This is sort of where the fallacy of conservatism comes into play (liberal vs conservative computer algorithms, tables, etc.). Your personal level of DCS is entirely independent from what a computer or a table says it should be. You may require a much more conservative profile in order to prevent DCS, or you may be able to exceed "NDL's" without issue. In the second case, the NDL clearly isn't, and your NDL for a 30m dive may be completely different from someone else's.
What PADI has done is exactly what boulderjohn says, and you need to decide if you want to play in their sandbox or not. What will happen, and what you should do, is entirely dependent on your own personal physiology. If you are prone to DCS, missing that safety stop could be an issue, and really, since that line-in-the-sand may change day-to-day and dive-to-dive, there's really no good way to give any sort of definitive answer other than "err on the side of caution."
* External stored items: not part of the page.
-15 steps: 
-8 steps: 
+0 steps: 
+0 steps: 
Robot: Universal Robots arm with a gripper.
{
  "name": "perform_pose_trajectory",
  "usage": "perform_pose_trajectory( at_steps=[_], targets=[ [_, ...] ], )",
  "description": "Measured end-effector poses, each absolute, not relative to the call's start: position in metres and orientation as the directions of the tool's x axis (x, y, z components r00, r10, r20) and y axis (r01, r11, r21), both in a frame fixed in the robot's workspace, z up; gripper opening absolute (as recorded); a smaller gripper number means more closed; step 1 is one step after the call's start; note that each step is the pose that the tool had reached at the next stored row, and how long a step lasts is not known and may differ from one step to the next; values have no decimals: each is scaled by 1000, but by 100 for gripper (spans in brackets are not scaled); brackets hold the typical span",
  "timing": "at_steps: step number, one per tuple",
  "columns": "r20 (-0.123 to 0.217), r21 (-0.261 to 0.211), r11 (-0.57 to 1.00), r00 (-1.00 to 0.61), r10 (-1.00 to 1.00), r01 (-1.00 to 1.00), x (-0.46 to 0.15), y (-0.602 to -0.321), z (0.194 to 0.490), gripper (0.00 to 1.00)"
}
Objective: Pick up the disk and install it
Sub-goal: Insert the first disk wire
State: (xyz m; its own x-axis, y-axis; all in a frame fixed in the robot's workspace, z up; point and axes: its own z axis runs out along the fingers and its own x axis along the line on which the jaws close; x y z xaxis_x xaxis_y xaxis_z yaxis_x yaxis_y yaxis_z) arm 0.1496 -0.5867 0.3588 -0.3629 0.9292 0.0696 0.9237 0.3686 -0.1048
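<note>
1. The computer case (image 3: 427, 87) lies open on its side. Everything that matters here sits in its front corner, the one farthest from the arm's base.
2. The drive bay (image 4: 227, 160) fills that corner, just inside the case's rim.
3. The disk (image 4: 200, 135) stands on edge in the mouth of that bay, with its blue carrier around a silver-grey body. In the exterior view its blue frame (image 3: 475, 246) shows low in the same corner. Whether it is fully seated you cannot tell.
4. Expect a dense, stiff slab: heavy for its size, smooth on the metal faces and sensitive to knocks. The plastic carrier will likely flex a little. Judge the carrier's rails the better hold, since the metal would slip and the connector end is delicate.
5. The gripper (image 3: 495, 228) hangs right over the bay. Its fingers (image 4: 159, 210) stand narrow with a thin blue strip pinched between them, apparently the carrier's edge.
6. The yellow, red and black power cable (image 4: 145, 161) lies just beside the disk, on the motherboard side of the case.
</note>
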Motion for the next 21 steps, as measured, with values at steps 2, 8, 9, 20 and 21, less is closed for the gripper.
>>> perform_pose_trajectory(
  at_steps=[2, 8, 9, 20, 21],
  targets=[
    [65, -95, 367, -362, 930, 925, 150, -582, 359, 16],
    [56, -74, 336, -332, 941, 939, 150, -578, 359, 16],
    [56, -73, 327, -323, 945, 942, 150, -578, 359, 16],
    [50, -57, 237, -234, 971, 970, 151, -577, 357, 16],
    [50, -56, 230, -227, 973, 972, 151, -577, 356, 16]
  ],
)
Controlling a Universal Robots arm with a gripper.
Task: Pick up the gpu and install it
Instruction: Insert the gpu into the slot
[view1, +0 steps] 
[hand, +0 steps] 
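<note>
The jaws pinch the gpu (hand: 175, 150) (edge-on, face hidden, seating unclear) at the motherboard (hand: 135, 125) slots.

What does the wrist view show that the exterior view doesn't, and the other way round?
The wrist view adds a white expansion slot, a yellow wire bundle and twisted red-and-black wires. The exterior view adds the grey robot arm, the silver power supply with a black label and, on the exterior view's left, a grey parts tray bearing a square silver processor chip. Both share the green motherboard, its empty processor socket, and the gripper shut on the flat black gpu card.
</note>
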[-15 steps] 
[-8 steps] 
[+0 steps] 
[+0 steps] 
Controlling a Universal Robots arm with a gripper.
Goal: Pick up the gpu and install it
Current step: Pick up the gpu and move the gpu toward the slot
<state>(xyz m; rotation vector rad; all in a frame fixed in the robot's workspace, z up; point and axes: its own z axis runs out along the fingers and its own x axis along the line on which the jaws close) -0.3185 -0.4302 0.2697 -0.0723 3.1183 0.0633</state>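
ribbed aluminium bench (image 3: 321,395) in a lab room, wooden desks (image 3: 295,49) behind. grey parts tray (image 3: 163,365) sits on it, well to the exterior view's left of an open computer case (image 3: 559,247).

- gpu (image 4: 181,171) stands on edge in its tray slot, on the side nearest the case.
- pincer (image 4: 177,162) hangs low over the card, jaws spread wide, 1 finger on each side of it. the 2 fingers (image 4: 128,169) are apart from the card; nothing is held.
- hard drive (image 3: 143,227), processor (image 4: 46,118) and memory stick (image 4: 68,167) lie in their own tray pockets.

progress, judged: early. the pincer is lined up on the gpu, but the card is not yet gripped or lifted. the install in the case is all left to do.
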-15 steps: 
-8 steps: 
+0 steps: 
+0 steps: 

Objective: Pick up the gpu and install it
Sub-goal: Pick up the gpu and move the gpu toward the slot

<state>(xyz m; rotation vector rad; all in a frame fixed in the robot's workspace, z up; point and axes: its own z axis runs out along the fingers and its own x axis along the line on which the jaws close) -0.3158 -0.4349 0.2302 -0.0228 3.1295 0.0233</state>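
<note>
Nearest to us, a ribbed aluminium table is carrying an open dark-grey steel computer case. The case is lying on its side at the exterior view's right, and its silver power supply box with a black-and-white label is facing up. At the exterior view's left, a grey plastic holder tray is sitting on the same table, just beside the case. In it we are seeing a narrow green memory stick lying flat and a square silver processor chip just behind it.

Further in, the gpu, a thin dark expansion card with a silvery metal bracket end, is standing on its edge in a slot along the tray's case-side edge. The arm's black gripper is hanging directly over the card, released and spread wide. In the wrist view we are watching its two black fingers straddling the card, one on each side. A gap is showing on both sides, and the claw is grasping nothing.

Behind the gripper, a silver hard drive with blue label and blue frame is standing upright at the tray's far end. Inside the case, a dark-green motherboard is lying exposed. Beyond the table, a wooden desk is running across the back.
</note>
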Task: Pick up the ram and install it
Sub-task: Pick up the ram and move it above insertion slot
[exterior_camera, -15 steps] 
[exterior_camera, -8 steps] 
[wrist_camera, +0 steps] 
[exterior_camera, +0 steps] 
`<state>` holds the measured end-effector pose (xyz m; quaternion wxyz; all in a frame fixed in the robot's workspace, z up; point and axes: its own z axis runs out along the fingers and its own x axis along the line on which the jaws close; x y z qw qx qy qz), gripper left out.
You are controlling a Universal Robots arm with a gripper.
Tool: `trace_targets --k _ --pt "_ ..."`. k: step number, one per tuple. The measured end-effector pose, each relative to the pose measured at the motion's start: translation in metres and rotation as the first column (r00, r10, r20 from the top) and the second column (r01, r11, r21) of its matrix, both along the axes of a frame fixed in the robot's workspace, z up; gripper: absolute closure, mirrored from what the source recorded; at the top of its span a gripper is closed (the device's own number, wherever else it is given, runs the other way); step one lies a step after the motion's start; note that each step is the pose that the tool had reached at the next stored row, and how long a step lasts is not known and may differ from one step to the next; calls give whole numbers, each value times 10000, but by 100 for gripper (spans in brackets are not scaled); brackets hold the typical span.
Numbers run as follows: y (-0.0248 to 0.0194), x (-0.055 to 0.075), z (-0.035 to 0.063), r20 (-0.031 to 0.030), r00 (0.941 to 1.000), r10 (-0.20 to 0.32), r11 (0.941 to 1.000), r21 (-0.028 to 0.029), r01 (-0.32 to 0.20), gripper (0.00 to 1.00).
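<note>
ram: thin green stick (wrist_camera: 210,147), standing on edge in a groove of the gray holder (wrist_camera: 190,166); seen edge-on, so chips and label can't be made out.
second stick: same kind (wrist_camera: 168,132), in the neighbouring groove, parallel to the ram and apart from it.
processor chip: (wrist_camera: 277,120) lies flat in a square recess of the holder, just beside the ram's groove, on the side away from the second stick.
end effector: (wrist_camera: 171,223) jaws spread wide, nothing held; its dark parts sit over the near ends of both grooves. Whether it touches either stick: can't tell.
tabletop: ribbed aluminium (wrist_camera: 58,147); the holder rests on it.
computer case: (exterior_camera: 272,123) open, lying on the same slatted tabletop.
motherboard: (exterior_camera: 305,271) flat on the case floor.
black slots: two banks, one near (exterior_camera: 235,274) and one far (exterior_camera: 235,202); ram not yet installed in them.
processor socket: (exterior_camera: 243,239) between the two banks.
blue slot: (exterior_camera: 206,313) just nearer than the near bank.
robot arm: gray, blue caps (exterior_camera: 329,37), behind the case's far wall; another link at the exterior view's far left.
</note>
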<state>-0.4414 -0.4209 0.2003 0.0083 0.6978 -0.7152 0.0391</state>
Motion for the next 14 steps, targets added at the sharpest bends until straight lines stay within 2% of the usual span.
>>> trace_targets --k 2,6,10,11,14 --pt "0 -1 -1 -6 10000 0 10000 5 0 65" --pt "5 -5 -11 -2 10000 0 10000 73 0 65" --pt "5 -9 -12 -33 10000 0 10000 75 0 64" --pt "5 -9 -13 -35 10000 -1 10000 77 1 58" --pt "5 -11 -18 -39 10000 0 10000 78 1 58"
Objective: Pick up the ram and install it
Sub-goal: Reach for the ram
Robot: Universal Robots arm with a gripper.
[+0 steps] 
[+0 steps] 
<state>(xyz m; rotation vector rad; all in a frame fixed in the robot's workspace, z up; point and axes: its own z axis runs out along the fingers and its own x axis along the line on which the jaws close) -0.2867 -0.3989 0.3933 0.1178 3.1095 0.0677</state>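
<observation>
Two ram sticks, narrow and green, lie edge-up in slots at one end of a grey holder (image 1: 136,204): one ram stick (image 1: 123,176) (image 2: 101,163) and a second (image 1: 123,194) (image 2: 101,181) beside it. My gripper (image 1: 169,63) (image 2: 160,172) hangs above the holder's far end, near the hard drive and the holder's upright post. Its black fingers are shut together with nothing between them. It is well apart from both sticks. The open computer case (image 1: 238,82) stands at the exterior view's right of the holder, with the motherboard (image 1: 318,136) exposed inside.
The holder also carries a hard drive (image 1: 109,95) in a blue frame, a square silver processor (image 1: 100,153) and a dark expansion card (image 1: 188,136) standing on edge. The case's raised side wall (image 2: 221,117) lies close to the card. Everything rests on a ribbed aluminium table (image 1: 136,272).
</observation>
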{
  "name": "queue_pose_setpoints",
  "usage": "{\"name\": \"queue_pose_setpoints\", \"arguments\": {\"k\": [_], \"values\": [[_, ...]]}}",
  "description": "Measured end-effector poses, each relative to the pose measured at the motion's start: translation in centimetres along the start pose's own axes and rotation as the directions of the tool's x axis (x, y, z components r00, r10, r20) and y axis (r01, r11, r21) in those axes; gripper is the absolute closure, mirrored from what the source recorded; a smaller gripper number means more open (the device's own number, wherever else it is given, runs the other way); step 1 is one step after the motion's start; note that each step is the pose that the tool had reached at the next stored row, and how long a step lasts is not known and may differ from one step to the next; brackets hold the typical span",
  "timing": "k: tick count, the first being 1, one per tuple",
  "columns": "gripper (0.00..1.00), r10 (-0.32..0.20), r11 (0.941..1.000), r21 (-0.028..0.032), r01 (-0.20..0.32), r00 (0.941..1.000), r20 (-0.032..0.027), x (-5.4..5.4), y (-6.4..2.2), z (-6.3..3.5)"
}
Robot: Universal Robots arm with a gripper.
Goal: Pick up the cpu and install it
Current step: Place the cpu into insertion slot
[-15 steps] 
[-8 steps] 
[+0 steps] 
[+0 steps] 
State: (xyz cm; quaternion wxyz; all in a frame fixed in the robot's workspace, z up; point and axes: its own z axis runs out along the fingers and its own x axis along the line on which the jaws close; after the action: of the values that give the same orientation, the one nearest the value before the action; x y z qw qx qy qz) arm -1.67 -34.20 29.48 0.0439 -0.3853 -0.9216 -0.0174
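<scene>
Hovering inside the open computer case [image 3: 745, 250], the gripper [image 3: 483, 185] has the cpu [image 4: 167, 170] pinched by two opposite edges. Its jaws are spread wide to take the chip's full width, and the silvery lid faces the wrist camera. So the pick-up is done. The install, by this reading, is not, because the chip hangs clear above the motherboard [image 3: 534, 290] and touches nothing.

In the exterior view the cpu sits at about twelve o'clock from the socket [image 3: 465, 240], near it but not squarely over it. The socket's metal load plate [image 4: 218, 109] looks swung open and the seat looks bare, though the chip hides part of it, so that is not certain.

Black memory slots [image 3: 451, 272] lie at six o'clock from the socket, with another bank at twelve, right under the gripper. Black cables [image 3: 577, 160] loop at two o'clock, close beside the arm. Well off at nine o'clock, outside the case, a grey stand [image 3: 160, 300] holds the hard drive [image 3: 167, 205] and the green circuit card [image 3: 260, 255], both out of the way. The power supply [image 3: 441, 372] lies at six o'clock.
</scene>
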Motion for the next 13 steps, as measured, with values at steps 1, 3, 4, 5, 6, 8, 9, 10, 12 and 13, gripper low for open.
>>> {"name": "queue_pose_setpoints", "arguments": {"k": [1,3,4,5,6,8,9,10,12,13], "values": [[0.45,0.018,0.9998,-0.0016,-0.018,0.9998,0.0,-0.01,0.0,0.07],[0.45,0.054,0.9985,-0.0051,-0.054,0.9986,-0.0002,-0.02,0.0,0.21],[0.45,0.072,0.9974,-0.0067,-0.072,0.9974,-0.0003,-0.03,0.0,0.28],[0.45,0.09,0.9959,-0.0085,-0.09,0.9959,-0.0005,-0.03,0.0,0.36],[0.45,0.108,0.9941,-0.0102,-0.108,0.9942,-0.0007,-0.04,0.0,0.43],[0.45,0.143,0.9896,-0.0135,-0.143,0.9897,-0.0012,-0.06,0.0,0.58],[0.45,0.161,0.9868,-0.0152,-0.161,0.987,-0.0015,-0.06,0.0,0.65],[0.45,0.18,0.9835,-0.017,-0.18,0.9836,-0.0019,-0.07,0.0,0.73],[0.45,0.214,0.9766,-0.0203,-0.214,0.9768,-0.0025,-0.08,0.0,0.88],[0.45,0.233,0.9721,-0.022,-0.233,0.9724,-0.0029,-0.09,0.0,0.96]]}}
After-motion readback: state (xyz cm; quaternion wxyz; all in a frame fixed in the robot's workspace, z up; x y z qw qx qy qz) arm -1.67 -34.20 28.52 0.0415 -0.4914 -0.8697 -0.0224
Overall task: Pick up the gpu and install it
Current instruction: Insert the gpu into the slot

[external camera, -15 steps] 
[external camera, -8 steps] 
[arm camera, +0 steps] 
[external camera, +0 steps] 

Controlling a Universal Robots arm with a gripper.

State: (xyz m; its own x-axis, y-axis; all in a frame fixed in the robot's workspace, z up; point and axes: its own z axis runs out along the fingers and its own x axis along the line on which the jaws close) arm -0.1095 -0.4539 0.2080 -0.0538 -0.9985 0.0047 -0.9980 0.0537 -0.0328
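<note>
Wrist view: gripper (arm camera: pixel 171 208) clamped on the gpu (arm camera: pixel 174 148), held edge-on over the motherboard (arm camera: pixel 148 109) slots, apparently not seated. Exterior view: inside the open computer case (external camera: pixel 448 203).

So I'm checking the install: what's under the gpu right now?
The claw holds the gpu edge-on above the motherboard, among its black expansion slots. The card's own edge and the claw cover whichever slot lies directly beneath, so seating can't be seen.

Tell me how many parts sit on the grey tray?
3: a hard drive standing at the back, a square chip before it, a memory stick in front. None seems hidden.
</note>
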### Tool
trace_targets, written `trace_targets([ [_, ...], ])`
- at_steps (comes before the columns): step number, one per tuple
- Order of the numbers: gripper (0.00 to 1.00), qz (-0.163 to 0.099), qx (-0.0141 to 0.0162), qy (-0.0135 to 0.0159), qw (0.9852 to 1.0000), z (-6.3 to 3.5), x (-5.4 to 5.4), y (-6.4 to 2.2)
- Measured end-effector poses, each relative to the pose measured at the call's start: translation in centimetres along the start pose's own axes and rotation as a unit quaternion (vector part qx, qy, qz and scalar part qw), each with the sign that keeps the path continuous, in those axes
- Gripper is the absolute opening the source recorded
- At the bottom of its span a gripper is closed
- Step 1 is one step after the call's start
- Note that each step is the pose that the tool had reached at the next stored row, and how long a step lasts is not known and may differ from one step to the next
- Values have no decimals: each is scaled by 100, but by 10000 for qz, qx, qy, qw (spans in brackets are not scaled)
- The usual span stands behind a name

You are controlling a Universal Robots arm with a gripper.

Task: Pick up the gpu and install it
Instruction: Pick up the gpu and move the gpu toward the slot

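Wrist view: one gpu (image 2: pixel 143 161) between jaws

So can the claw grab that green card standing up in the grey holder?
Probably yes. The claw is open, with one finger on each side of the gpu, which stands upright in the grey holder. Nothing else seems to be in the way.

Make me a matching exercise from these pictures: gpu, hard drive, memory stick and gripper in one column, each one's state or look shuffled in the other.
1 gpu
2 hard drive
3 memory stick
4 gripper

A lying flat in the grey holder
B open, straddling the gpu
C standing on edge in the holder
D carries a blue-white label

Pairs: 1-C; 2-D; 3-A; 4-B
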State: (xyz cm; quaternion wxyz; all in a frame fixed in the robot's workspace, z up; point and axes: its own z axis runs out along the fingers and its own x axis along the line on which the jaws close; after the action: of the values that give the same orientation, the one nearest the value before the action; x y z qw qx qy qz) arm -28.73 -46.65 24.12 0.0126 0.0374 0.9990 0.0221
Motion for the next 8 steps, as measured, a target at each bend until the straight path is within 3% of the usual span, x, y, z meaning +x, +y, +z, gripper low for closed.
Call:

Now, to make the issue even more confusing, Mark Powell, in his book "Deco for Divers," which I highly recommend EVERY diver reading, quotes a study where divers were tested post dive after following different ascent profiles during recreational dives within the NDL's. What they found was that from varying stops lengths from no stops, one stop of x time, one stop of y time, and stages stops of z time, had dramatically decreasing levels of post-dive bubble formation the longer the divers spent on their safety stops. If you believe that bubbles are a positive indicator of DCS risk (which empirically seems to be the case), then the divers with no stop were more likely to get bent than the x safety stop group. They were more likely to get bent than the y safety stop group, who were more likely to get bent than the staged stop z group.
Ultimately what it tells us is that if you want to lower your risk, even within NDL dives, that a staged ascent profile is the least likely to cause bubbles, which are a positive indicator of DCS, and that a direct ascent with no stop is the most likely to cause bubbles.
So herein lies the rub, if you skip the safety stop, will you get bent? The answer is that we don't know. Maybe, maybe not? It's not something I would want to empirically test, when it's less stressful to just do the stops. IF I had made a direct ascent, I'd take a looooooong SIT and reevaluated before splashing, in which case I'd do a shallow dive well within whatever NDL's I was using.